The White Bus follows a young typist (possibly being driven to despair by her job) as she leaves London and travels north to an unspecified city (which looks to me like Manchester). There she accidentally joins a bus tour on which international delegates are being sold modern society by the mayor.



It's less pointed, even less structured than the other films, but an interesting predecessor. There are treats in the cast, such as Anthony Hopkins' debut on film (singing Brecht!) and Stephen Moore (Marvin The Paranoid Android) as a besotted businessman.

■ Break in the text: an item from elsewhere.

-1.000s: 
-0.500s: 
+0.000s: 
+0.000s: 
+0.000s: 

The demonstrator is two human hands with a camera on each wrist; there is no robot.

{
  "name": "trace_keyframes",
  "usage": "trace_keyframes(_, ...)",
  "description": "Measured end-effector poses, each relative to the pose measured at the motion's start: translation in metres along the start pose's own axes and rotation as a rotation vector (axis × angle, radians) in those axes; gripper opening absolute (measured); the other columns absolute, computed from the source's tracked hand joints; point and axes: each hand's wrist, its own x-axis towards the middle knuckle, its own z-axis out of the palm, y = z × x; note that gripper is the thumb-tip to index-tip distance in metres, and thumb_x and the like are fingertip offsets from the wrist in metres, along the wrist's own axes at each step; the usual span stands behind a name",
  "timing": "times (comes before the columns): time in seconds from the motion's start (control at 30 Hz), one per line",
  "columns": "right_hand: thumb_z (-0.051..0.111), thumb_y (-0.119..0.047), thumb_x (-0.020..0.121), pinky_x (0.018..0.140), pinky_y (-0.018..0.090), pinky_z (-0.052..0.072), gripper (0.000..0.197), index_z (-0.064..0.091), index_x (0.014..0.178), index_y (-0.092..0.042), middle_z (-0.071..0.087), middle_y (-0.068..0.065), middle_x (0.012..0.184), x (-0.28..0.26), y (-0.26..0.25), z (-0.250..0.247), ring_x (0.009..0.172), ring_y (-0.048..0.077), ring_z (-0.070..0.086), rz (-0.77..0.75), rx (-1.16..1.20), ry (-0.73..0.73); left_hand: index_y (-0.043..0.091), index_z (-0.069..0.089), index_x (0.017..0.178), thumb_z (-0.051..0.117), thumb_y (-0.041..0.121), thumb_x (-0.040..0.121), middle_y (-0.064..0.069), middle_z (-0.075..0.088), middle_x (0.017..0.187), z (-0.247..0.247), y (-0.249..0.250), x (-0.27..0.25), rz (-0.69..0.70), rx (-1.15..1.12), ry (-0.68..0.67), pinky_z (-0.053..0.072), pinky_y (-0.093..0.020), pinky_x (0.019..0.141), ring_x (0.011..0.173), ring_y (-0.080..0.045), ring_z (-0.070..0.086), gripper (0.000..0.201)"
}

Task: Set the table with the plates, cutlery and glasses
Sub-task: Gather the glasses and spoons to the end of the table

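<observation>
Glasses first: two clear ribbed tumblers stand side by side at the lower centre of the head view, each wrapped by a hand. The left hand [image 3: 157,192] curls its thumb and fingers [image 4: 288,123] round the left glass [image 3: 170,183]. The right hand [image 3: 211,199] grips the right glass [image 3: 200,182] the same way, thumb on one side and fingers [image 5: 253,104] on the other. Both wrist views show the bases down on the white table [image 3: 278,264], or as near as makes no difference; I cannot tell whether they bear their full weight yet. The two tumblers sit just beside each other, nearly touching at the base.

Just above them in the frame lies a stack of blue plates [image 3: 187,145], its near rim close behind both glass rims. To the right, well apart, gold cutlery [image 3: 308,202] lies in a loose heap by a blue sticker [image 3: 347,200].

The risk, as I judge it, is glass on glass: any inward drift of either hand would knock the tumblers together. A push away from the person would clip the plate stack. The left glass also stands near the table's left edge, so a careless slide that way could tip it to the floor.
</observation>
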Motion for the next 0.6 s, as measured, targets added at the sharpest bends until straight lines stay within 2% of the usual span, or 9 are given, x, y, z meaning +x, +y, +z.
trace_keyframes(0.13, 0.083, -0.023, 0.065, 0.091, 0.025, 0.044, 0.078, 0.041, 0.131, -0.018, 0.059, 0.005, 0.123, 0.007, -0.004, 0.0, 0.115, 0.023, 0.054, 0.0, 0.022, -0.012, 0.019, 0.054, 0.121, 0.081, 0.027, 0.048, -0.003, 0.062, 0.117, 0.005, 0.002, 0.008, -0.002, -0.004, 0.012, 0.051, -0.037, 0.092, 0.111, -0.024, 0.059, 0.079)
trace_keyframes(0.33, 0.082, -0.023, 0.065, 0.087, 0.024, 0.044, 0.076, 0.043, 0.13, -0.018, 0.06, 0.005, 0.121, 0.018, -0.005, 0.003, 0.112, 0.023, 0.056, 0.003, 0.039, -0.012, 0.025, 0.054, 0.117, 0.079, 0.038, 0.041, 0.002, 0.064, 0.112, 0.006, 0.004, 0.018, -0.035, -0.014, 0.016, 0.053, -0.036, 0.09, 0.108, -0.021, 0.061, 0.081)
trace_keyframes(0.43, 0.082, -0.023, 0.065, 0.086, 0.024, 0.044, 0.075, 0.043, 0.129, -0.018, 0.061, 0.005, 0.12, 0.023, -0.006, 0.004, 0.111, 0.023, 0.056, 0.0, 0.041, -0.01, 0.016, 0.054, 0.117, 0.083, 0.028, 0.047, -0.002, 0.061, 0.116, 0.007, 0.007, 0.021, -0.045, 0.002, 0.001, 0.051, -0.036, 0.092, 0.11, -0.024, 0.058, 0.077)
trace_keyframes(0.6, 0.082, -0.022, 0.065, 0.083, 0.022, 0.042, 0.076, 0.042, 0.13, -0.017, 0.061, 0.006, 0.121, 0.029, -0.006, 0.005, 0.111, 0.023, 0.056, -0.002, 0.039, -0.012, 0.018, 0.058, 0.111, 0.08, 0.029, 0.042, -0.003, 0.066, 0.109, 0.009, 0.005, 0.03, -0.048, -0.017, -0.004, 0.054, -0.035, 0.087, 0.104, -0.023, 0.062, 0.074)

Patricia Healey plays the young woman who's our entry point into the meandering non-narrative. It made me realise that the character of Mick Travis is also more of an observer than a protagonist in the trilogy. Even in if.... where he stands up to challenge the system, could be interpreted as a fantasy of his character.


A more concrete link with the longer films is the style of acting, which I'd not really considered until reading Erik Hedline's 'Lindsay Anderson: Maverick Film Maker'. He describes how Anderson, who also directed many plays, developed this uniform style of 'non-acting' - naturalistic, unblinking performances, where an elephant in the room is completely ignored - taken to an extreme with the school chaplain in the chest of drawers, in if..... The same blank reactions as the diplomats and mercenaries while they view film of war atrocities, in the process of purchasing illegal weapons in O Lucky Man!.


Stand alone, it'd probably leave viewers cold, but if you like Anderson's work, or oblique, absurdist British cinema of the 1960s, this could be for you.

The White Bus is currently available from Warner Archive as a made-on-demand DVD-R (cover art at top).